This repository belongs to the Work Package T4.1, "Support for the creation of annotated software mentions and disambiguations"
Description:
-
documents/
contains the selection of scientific articles used in the annotation process. -
guidelines/
contains the latest version of the guidelines, with possible changes/additions related to the SoFAIR annotations. -
benchmarks/
The documents are organized as follow:
-
documents/tei-pre-annotated/
: the articles in XML, extracted from the PDF, with software mentions pre-annotated by the SoftCite Software Mentions Recognizer. Pre-annotations are only present to help the annotaters, they have to be checked entirely, and non pre-annotated passages must also be examinedandannotated. -
documents/tei-annotated/
: the articles manually annotated in XML format. -
documents/tei-validated/
: the articles afer manual expert validation and enrichment, this will be the basis of the final gold standard corpus to be published. -
documents/metadata/
: the metadata information required for attribution under the CC-BY license, to be added in the final dataset for publication. -
documents/grobid/
: the full TEI XML extraction from PDF as produced by GROBID, to be used to compile the final dataset. -
documents/test/
: a small test set that should be ignored.
This repository contains the selection of scientific articles to be used in the annotation process.

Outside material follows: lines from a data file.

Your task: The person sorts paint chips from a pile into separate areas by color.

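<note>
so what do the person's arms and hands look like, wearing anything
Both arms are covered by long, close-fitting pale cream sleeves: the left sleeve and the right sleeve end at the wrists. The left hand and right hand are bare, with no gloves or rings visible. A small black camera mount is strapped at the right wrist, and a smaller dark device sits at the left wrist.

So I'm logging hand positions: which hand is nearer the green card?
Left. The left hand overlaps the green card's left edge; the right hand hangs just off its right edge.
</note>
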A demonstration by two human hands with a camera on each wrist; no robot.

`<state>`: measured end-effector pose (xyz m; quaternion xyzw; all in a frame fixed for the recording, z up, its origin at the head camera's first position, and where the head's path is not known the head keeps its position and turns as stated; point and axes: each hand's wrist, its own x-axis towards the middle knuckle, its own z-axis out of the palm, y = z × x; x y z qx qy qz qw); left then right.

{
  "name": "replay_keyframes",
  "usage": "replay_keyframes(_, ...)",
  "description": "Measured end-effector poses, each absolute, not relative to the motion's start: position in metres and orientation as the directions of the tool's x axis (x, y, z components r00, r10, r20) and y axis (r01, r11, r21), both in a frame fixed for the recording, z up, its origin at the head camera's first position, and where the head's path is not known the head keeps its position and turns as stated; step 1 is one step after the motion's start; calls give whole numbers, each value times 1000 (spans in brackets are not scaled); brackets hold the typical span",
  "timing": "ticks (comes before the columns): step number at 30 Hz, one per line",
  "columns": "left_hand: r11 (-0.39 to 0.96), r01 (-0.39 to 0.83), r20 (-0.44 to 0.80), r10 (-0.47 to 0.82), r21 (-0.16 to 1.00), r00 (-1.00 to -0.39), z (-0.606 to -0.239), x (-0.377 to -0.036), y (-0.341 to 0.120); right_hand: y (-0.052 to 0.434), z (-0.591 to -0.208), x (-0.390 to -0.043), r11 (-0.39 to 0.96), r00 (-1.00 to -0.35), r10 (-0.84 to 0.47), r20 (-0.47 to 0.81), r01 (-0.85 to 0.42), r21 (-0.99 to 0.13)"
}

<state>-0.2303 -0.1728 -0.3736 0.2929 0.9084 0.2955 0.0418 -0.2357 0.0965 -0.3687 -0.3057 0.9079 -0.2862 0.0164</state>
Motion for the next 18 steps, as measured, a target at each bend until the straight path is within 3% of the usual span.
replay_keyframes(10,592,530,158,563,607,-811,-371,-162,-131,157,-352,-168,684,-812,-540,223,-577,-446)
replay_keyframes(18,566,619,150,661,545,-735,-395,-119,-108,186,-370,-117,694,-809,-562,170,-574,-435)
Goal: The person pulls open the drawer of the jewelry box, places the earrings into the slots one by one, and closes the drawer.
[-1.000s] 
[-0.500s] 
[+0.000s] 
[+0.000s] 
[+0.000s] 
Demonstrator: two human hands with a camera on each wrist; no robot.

These articles has been drawn from documents hosted by CORE. The document are split across 13 domains. All papers in the dataset have a DOI and the domain for each paper was identified from its DOI using an updated version of the methodology first introduced by [1].
The majority of papers have a single domain classification, however some papers are classified with more than one domain. These duplicate domain classifications are detailed in the file duplicate_label_report_all_domains.csv contained in this repository.
In addition to the PDF file, the following metadata is available for each paper:
core_id, title, DOI, domain, publication year.
All papers are from 2019 onwards.
- first set of articles:
There is a single zip file which contains 13 sub-directories, one per domain. Files are named as core_id.pdf. The zip file is too large for GitHub or GDrive storage so can be downloaded directly from CORE here:
https://core.ac.uk/exports/SoFAIR_Annotation_Dataset.zip
Warning: this set contains many non CC-BY articles that are not sharable and cannot be modified. The subset of CC-BY articles is available in the file documents/SoFAIR-corpus-first-subset-cc-by.json
and only this subset should be considered for annotation. The non CC-BY articles must be ignored.
- Extension articles:
A second set of articles (called extension
) to the above dataset can be downloaded from the following link:
https://core.ac.uk/exports/SoFAIR_Annotation_Dataset_Extension.zip
This additional file contains an additional 1265 papers from 4 domains (Medicine, Physics, Biochemistry and Engineering, all distributed under CC-BY.
- Humanities Articles
A collection of articles from the Humanities has been gathered from the following domains: General Arts and Humanities, Culteral Studies, Language and Linguistics, Sociology and Political Science.
https://core.ac.uk/exports/SoFAIR_Humanities_Papers.zip
All papers have a cc-by license.
[1] Waltman, Ludo, and Nees Jan Van Eck. "A new methodology for constructing a publication‐level classification system of science." Journal of the American Society for Information Science and Technology 63.12 (2012): 2378-2392.